**Exercise goal:** Take each line from the material below that includes the string "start" and copy it.

**Collected material:**
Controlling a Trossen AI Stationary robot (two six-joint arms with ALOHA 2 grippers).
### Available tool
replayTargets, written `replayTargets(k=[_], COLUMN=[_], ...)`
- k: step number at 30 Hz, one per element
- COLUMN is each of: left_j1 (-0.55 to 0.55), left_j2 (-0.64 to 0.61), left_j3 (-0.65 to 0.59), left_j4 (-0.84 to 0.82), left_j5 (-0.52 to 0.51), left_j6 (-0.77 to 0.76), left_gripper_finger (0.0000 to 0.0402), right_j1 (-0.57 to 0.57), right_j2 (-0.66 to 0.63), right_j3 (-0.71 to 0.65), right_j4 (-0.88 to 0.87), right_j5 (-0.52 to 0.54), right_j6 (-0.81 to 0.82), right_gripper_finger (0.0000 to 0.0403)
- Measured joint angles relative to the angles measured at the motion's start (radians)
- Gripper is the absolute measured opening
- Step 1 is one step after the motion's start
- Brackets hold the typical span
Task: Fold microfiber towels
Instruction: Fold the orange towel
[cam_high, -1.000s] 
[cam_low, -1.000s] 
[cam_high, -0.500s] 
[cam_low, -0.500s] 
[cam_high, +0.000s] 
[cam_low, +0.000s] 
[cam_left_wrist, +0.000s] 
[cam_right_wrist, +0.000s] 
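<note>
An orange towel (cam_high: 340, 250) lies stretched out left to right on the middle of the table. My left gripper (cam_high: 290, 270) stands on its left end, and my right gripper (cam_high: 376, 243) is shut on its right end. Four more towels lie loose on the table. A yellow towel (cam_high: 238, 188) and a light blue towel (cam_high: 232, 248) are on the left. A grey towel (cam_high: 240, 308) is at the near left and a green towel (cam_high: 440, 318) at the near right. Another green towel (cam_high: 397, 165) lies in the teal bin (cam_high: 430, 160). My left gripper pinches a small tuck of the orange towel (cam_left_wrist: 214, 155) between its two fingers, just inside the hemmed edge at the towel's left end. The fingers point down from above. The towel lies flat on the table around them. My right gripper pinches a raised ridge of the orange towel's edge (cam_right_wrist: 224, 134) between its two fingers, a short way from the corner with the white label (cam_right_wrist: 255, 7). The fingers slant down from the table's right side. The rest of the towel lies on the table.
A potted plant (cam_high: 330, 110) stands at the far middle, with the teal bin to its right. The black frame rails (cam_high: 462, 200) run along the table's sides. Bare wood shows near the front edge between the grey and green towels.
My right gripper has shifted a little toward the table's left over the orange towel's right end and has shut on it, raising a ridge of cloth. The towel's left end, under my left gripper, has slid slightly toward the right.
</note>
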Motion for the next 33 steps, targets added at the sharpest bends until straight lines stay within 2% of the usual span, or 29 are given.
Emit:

**Expected answer:**
- Measured joint angles relative to the angles measured at the motion's start (radians)
- Step 1 is one step after the motion's start

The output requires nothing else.